Q: What is the licensing requirement for using images created or derived from Tagxedo?

A: The images created by Tagxedo, and their derivatives, are licensed under a Creative Commons Attribution-Noncommercial-ShareAlike License 3.0, and must be attributed to http://www.tagxedo.com. The images created by Tagxedo and their derivatives are free for personal use, including usage on personal blogs, non-profit organizations, and non-profit education institutions, subject to the Creative Commons Attribution-Noncommercial-ShareAlike License. For more information on licensing please contact [email protected]

If I created the image and the fonts' authors claim no rights over my use of their font, should the image not be mine? Is this permissible under United States copyright law?

3
  • I opened this question to nitpick about the title: software cannot claim copyright at all. But I realize that the question title reflects the ambiguity noted by user6726 in the text.
    – phoog
    Oct 18, 2016 at 15:55
  • @phoog Was this question closed? I don't recall receiving a notification about that.
    – EMBLEM
    Oct 18, 2016 at 19:20
  • No, it wasn't closed. When I said "opened" I meant that I chose it from the list and opened it in my browser.
    – phoog
    Oct 18, 2016 at 19:22

3 Answers 3

1

Theoretically it could (the case of Tagxedo is not clear). First, anything created by Tagxedo enjoys copyright protection, be it software, fonts, images or text. They may give you a license to use any of this material, which can require you to attribute the thing to them. The FAQ is unclear as to whether "images created by Tagxedo" refers to material created by the company, or with the software. The former would be perfectly standard. The odd interpretation would be that if you use the program to create an image, you must attribute the image to Tagxedo (i.e. "was created using Tagxedo"). That does not give them ownership of the image, though (unless the terms specifically say that whatever you create, they own). This is possible, since it may be in the EULA (if you can link to the actual EULA that would be helpful), and the terms of the EULA govern the permitted usages of software. Unless specifically prohibited by law -- and I don't know of any such law, in the US, yet. If the terms of the EULA are not clear (i.e. if these two interpretations are equally available in the context of the EULA), the ambiguity is construed against the interest of the EULA-writer.

4
  • The intended interpretation is the second. See also their terms of service which make a similar claim.
    – EMBLEM
    Sep 18, 2016 at 18:47
  • The wording of the EULA does not convey the intended meaning and rule out the unintended meaning, so one could invoke contra proferentem (with risk) and act as though things made by you are not subject to the attribution requirement. A successful EULA with that intent would explicitly say that user transfers all rights to Taxedo-Company. It probably depends on how much creative control the user has over the final output.
    – user6726
    Sep 18, 2016 at 19:25
  • If you assume that its authors were writing with precision, the text isn't particularly ambiguous. "Created by X" means that X is an actor responsible for creation.

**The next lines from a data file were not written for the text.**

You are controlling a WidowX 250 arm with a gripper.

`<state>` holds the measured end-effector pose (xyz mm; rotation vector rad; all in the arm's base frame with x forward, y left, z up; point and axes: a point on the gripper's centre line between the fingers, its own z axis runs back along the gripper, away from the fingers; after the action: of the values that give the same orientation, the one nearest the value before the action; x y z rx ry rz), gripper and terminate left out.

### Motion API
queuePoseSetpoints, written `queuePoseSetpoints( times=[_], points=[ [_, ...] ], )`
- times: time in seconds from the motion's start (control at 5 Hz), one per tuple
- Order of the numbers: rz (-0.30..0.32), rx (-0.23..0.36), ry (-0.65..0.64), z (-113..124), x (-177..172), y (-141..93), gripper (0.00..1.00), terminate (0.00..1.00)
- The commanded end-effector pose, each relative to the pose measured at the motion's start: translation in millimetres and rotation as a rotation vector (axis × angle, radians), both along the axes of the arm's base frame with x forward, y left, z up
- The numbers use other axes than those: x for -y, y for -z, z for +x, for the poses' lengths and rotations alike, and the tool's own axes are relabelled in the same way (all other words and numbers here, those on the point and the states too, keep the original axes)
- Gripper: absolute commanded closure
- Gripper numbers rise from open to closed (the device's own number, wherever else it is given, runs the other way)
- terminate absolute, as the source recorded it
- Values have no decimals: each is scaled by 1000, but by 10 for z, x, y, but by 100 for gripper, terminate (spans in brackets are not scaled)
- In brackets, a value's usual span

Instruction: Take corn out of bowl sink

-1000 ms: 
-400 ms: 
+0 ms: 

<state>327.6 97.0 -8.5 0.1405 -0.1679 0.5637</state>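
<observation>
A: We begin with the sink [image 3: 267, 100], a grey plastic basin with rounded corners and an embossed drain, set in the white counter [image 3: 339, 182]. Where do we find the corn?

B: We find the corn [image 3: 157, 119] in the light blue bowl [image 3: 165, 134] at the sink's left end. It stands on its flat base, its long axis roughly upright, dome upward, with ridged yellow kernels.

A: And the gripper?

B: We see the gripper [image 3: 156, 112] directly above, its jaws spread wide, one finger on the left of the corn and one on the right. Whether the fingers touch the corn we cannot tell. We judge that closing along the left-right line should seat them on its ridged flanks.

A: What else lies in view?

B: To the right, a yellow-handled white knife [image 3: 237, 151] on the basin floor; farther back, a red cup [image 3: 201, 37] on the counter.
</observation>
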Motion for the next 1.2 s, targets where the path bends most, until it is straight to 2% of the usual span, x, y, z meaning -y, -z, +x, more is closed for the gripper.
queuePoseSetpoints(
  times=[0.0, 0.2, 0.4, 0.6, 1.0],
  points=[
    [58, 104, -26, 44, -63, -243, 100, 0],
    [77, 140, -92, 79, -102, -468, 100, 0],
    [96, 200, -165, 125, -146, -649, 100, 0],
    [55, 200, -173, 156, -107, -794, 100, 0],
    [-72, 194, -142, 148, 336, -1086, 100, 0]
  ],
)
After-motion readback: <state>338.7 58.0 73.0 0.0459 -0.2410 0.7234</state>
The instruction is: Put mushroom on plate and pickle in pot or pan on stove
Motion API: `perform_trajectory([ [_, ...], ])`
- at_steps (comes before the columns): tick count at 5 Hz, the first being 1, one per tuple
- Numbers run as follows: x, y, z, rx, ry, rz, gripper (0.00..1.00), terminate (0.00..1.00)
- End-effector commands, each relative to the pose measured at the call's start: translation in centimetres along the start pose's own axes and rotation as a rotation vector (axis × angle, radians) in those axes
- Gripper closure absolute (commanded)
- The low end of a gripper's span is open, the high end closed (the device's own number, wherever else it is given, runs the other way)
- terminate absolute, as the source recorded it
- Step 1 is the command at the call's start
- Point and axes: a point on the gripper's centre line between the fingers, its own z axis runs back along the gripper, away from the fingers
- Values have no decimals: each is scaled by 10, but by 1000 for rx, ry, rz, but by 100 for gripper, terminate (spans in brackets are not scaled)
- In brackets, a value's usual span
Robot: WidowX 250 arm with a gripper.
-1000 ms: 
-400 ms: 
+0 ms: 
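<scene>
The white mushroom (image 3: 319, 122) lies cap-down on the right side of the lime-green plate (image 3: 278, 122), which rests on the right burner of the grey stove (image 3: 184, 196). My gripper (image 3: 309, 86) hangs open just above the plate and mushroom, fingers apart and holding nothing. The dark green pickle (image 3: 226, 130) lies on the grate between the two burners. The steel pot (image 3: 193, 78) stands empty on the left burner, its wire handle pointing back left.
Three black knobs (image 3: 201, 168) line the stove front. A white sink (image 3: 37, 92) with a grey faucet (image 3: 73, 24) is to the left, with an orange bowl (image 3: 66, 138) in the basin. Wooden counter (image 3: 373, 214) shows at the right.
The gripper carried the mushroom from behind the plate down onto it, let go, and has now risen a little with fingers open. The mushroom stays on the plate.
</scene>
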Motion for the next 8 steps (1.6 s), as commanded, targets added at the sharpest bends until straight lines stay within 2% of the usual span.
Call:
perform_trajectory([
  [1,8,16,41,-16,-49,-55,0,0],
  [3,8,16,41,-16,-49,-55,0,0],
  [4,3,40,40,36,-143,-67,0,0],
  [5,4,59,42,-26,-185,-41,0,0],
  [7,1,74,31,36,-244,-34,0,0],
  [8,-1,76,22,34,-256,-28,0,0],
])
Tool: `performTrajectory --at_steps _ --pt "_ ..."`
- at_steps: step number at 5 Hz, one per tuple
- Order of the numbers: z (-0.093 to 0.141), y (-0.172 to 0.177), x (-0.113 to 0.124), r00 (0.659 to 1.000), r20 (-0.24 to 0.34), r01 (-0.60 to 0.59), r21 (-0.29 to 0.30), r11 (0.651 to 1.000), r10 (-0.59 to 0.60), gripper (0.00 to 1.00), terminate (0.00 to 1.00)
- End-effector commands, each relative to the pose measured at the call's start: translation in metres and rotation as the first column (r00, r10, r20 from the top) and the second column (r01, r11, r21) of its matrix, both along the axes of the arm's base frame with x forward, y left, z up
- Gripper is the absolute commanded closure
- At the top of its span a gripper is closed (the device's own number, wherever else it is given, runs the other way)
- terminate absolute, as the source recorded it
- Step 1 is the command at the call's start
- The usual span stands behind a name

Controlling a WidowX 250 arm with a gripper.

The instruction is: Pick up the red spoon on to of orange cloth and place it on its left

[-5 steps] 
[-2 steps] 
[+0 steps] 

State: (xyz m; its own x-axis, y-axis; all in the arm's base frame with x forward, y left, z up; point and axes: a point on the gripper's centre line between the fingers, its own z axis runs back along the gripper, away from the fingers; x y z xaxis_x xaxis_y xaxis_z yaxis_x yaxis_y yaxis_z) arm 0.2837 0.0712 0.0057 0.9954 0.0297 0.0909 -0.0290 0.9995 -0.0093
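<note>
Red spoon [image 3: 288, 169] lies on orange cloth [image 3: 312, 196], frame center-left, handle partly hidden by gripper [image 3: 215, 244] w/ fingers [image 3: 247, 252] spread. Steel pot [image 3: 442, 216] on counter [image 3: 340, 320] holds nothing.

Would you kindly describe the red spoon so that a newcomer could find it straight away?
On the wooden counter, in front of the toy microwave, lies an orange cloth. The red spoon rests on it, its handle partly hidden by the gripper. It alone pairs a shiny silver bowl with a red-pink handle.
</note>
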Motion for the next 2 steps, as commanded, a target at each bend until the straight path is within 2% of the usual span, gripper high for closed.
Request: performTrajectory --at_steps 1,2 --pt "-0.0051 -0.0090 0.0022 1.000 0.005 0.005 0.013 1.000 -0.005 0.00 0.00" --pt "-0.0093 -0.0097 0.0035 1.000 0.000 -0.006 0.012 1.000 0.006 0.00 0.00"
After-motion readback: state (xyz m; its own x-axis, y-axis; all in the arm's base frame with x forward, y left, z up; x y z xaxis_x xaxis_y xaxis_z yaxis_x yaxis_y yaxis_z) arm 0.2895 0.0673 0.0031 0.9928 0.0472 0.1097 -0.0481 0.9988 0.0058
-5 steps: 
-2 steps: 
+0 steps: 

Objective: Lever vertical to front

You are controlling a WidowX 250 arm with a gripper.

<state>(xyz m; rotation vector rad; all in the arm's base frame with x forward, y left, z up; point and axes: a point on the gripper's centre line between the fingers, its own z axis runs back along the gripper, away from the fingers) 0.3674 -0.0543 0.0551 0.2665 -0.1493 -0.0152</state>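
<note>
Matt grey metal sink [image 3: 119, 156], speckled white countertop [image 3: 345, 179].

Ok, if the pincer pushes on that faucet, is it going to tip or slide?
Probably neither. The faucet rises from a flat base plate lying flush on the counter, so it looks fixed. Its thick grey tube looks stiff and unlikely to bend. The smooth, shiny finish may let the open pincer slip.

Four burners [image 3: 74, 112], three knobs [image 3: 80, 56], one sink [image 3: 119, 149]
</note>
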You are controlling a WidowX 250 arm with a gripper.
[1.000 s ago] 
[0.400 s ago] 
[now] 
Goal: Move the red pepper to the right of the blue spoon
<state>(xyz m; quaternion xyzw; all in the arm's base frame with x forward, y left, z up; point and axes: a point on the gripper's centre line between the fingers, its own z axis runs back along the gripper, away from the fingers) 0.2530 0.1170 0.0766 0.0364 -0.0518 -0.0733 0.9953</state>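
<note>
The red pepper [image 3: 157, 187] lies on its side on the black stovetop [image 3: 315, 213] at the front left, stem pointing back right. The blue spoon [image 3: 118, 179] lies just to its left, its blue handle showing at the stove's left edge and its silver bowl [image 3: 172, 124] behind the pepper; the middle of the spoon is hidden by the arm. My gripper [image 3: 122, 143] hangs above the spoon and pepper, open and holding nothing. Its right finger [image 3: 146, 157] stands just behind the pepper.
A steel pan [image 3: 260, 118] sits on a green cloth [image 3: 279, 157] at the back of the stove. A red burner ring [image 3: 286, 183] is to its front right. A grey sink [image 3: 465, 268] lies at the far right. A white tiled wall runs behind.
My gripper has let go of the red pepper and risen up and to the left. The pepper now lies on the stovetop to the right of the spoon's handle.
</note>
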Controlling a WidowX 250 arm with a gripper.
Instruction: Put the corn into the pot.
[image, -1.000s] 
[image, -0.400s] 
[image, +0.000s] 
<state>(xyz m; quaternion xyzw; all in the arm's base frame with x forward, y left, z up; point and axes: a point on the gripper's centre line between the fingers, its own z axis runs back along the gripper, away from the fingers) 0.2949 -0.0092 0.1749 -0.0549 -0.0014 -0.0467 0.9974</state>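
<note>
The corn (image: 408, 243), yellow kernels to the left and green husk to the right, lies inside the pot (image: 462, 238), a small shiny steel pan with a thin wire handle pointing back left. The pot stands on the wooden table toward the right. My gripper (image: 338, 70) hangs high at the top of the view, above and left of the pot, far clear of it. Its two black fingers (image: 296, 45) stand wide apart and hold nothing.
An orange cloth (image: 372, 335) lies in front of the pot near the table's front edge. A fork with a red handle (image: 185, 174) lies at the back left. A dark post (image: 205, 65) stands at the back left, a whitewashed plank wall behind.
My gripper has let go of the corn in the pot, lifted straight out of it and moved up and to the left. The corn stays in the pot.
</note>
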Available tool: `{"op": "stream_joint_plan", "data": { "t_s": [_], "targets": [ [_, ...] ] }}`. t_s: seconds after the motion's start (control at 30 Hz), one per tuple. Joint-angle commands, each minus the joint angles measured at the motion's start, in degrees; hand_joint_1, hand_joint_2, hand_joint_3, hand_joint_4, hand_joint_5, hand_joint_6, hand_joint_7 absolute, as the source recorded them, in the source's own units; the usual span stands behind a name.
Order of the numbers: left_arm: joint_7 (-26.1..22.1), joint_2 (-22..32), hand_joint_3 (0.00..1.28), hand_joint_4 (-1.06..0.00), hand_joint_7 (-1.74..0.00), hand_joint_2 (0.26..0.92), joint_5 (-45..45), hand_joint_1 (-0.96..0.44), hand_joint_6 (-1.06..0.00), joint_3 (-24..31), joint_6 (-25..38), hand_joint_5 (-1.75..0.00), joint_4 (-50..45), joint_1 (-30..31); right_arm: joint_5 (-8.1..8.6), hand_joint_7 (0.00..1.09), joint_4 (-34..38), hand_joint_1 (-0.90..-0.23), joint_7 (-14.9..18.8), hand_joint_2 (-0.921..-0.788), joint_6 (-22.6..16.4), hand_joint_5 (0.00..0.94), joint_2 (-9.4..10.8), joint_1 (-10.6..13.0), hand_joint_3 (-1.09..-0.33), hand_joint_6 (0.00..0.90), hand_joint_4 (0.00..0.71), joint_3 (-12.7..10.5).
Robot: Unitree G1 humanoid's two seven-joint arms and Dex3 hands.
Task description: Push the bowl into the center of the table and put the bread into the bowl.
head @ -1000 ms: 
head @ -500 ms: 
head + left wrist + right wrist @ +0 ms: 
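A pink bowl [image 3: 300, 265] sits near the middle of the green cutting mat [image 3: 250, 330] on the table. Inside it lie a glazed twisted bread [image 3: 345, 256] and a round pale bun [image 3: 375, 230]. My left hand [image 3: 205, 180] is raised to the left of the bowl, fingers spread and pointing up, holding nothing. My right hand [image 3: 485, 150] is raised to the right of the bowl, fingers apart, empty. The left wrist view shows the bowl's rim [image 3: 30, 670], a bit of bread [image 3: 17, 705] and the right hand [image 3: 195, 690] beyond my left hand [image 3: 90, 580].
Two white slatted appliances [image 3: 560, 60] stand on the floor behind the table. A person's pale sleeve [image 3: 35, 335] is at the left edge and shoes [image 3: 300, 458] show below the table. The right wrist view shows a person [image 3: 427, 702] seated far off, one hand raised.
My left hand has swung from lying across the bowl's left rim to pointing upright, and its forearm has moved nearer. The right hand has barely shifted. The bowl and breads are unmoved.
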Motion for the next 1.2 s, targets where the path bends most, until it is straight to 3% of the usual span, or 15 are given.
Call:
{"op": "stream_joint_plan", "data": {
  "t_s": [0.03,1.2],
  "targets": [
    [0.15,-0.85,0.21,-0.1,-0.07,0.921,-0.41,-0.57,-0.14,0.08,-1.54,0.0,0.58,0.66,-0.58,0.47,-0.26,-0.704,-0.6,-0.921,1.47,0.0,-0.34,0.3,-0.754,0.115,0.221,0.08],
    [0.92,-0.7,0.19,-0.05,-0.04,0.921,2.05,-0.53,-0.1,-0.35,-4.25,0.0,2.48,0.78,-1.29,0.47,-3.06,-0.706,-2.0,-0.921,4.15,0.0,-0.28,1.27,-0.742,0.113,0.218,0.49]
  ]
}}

After all, nobody would say that a document was "created by Microsoft Word." Therefore, in the phrase "created by Tagxedo," the name denotes the company, not the software. Perhaps the image was created by them using an automated process that translated instructions from a user (e.g., a list of words) into an image, but whatever the mechanism, they seem to be saying that they are the creators of the image, not the user.
    – phoog
    Oct 18, 2016 at 16:01
  • You can assume whatever you want, the question is how terms are interpreted under the principle contra proferentem. The underlying issue is not what the offeror was thinking in making the offer, it is whether that intent was successfully communicated to the acceptee and thus they have an agreement.
    – user6726
    Oct 18, 2016 at 16:57
1

What you posted is actually a license. Which means it is something that may or may not give you permission beyond what copyright law gives you. A license cannot take away from copyright law.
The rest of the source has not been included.